Ráhkat rehkanstincealkaga mii heive bihttái.

real word errors

&real-hallan

Real word errors are mostly spelling errors as well. However, the words do exist. They are just not the ones we were meaning to use. Here we need to take into account the whole sentence in order to see that the word is “wrong”. Since we use the grammar of the whole sentence to identify the errors, they count as grammatical errors. The word “oainnahallot” is not used correctly in this context. Instead it should be “oainnahallat”, which is suggested by the grammar checker.

Dat ferte oainnahallot ovdal go sáhttit báhčit dan, lohká son.

case error in the first part of the compound

Compounds can have either nominative or genitive case in their first word. Some compounds, such as compounds with “biire” should have genitive case in their first word. The grammar checker marks “biireduopmár” as an error and suggests “biirreduopmár” instead.

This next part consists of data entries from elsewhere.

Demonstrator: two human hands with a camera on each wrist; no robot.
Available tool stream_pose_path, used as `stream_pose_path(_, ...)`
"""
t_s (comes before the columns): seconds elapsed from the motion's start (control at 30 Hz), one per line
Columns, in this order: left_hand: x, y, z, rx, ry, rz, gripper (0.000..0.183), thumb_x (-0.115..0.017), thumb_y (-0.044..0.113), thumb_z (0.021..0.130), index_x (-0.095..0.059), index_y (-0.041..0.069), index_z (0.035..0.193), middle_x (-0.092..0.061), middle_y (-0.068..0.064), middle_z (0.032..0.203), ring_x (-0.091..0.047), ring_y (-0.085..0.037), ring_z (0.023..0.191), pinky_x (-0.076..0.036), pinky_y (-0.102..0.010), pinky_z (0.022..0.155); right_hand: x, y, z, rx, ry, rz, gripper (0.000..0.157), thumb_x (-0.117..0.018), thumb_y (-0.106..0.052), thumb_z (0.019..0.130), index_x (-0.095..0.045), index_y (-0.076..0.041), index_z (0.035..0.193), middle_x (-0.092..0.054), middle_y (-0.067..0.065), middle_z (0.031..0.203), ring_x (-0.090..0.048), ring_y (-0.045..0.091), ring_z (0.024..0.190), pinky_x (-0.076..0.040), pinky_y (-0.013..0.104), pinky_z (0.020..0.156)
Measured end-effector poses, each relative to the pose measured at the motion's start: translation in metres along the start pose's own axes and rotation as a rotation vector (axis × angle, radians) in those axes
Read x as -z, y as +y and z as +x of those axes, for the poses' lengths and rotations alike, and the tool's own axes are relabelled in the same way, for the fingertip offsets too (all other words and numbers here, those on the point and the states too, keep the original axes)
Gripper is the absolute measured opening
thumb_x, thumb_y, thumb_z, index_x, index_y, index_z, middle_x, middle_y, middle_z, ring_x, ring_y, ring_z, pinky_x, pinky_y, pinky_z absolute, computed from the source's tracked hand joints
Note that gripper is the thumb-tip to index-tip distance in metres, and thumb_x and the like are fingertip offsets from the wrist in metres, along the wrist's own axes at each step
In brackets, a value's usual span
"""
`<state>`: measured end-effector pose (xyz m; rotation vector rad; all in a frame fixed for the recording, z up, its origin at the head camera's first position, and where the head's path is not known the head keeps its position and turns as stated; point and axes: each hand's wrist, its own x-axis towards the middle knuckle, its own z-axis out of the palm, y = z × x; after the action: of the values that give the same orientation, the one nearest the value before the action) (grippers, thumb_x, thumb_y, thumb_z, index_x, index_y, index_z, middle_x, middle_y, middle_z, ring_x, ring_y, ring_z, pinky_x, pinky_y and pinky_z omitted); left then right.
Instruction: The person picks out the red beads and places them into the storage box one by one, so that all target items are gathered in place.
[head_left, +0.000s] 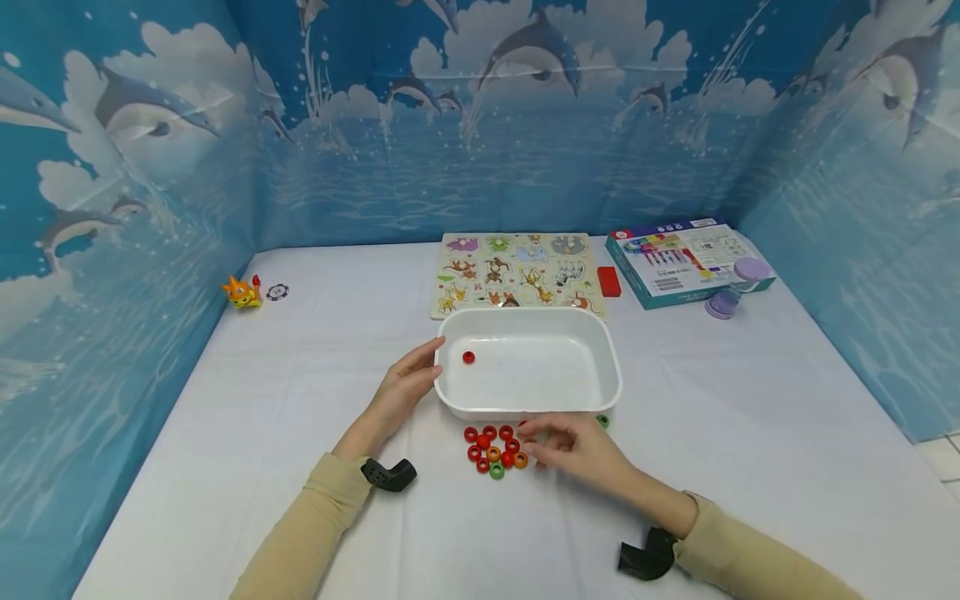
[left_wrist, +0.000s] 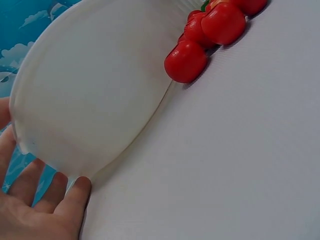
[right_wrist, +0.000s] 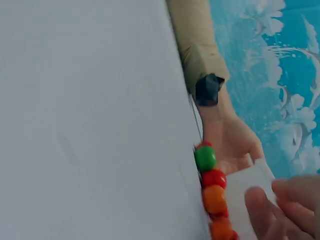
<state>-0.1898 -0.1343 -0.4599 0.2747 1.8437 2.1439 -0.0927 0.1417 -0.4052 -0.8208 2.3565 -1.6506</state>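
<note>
A white plastic tray (head_left: 525,404) stands mid-table with one red bead (head_left: 468,357) inside. Along its left side my left hand (head_left: 397,392) rests, the fairly straight fingers (left_wrist: 74,205) touching the tray's outer wall. In front of the tray lies a cluster of round holed beads (head_left: 490,454), mostly red, with some orange and green. My right hand (head_left: 573,446) is just over the cluster's right edge, fingers bent and apart from the thumb. No bead shows between them. Part of the cluster is hidden under this hand. A green bead (head_left: 603,421) lies behind it, by the tray's front right corner.
Behind the tray lies a wooden animal puzzle board (head_left: 517,275), with a red block (head_left: 609,282) beside it. A flat boxed set (head_left: 686,262) and a purple lidded tub (head_left: 723,304) stand at back right. An orange-and-yellow toy (head_left: 242,293) and a small disc (head_left: 277,292) are far left.
</note>
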Motion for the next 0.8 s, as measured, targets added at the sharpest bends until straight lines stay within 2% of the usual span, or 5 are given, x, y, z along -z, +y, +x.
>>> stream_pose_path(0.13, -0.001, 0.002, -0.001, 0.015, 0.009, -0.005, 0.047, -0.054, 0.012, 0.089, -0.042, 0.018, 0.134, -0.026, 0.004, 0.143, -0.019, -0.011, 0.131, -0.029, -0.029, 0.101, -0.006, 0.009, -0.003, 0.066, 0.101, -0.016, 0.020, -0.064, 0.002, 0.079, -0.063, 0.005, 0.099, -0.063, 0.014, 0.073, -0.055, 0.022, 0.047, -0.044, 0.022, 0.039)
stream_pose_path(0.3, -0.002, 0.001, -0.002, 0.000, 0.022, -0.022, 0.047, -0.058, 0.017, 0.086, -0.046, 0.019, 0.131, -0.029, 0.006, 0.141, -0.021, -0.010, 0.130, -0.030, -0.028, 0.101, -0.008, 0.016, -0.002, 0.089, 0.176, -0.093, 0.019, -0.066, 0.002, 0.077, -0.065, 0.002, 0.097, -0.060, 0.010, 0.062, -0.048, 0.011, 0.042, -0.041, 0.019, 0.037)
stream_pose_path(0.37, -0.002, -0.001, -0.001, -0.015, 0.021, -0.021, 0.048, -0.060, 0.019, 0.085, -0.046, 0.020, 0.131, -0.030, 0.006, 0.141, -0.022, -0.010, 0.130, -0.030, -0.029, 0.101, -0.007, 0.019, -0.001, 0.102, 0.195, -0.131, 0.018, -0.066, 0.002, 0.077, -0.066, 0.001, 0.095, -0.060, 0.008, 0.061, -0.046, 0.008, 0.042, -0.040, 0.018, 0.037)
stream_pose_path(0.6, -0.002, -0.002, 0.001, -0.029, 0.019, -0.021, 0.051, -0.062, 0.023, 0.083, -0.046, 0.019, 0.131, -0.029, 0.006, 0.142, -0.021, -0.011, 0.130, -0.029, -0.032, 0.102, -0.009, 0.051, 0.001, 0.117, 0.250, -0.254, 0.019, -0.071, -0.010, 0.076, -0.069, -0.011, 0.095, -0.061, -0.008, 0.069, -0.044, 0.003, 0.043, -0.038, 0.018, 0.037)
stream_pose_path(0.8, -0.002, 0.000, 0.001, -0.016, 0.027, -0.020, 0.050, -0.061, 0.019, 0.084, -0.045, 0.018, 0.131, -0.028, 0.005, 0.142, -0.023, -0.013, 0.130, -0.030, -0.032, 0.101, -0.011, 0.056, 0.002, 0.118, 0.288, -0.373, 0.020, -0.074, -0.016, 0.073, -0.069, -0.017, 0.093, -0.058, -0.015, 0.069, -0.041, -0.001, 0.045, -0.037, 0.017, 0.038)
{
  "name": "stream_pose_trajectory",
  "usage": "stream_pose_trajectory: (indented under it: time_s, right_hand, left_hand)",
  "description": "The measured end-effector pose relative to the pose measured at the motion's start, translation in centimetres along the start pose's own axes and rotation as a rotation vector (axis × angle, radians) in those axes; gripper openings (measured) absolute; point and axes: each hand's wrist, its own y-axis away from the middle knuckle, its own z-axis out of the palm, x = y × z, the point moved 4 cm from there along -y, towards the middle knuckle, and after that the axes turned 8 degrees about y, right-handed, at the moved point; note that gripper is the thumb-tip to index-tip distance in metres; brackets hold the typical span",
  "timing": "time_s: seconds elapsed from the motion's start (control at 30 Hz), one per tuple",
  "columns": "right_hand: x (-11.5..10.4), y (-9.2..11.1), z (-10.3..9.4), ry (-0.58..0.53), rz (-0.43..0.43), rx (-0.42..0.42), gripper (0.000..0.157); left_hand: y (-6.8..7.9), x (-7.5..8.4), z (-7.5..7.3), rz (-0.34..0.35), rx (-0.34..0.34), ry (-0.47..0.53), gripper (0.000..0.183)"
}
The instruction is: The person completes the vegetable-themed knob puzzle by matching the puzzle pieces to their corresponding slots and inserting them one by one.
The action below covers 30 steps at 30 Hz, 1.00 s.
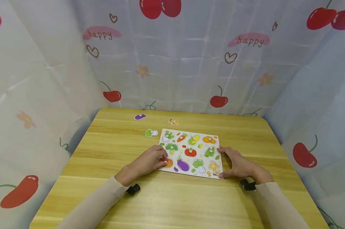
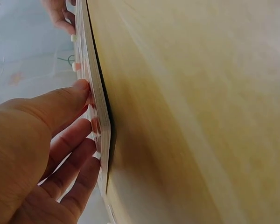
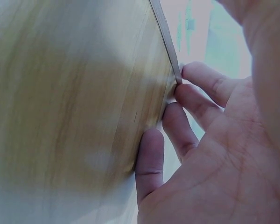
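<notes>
A wooden vegetable puzzle board (image 1: pixel 172 130) lies on the table. At its near left corner, my left hand (image 1: pixel 151 159) pinches the knob of an orange puzzle piece (image 1: pixel 169 163), partly covered by the fingers. Low along the board's edge, the left wrist view shows that thumb (image 2: pixel 67 100) and fingertips against its face. My right hand (image 1: pixel 238 163) rests at the board's right side, thumb at the near corner and fingertips along the edge. Knobbed carrot (image 1: pixel 181 138), tomato (image 1: pixel 190 152) and broccoli (image 1: pixel 172 148) pieces sit in the board. Eggplant (image 1: pixel 183 164), bok choy and mushroom pictures there show no knobs.
Beyond the board's far left lie loose pieces: an eggplant (image 1: pixel 139 117), a bok choy (image 1: pixel 151 133) and a mushroom (image 1: pixel 173 122). A wooden table (image 1: pixel 172 200) carries everything. Patterned curtains (image 1: pixel 178 63) surround it at the back and sides.
</notes>
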Motion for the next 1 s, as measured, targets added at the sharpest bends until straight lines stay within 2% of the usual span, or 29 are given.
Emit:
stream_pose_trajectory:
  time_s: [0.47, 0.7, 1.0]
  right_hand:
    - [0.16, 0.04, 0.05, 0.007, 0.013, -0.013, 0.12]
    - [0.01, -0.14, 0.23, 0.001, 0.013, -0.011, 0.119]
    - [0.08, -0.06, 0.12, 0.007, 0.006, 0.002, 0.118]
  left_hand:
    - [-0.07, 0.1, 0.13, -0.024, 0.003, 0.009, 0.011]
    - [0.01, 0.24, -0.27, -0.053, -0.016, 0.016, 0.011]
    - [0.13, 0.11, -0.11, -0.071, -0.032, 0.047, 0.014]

compound errors &msyn-compound

&msyn-addhyphen

The word “geahččalan” is the first part of a coordinated compound and should be followed by a hyphen, i.e. “geahččalan-“.

Ossodagat addet maiddái doarjaga dutkamii, geahččalan ja ovdánahttinbargui, ja servet riikkaidgaskasaš ovttasbargguide sin fágasurggiineaset.

The word “giella” is the first part of a coordinated compound and should be followed by a hyphen, i.e. “giella-“.

Guovdageainnus ja Diehtosiiddas leat maiddai eará guovddáš sámi ásahusat, nu go Sámedikki oahpahus-, giella ja kulturossodat, Sámi árkiiva, Gáldu- Álgoálbmotvuoigatvuođaid gelbbolašvuođaguovddáš ja Riikkaidgaskasaš boazodoalloguovddáš.

&msyn-compound

The two words “atnu ávnnasin” should be written as one word “atnuávnnasin” since they are a compound in this sentence rather than two words with different functions in the sentence.

Guollenáhkki lea árbevirolaš materiála mii geavahuvvo sihke čikŋan ja {atnu ávnnasin}.

The two words “guovddáš guovlluin” should be written as one word “guovddášguovlluin”.

Boazodoallu duvdojuvvo máŋgga bealis, ja dasa lassin lea boazolohku váttisvuohtan {guovddáš guovlluin} Finnmárkkus.

The two words “gáhtta bargit” should be written as one word with a hyphen, i.e. “gáhttabargit”.

Oslos bohtet {gáhtta bargit} muitalit midjiide narkotihkkageavaheddjiid beaivválaš dilis.

This is according to [Riektačállinrávvagat page 60-66, 3.5$ https://www.samediggi.no/content/download/870/file/Riektačállinrávvagat.pdf]

The two words “Davvi Sápmái” should be written as one word with a hyphen, i.e. “Davvi-Sápmái”.

Danne son dagai mátkki {Davvi Sápmái} ja hálahii moadde badjebearraša oktan herggiiguin vuolgit su mielde stuorra čájáhussii Parisii 1878.

The two adjacent words “Davvi Suomas” should be conjoined by means of a hyphen, which is why the grammar checker suggest “Davvi-Suomas”.

Suopmelaš ođđaássiid deattu geažil sápmelaš ássan suttai goittotge johtilit oktii nu, ahte 1500-logus sápmelaččat eai šat gávdnon Davvi Suomas.

This is according to [Riektačállinrávvagat page 63, 3.5$ https://www.samediggi.no/content/download/870/file/Riektačállinrávvagat.pdf]

&msyn-unspace-compound

In this sentence, the word “ovddasguvlui” should be written as two words. The grammar checker suggests two words, “ovddas guvlui”.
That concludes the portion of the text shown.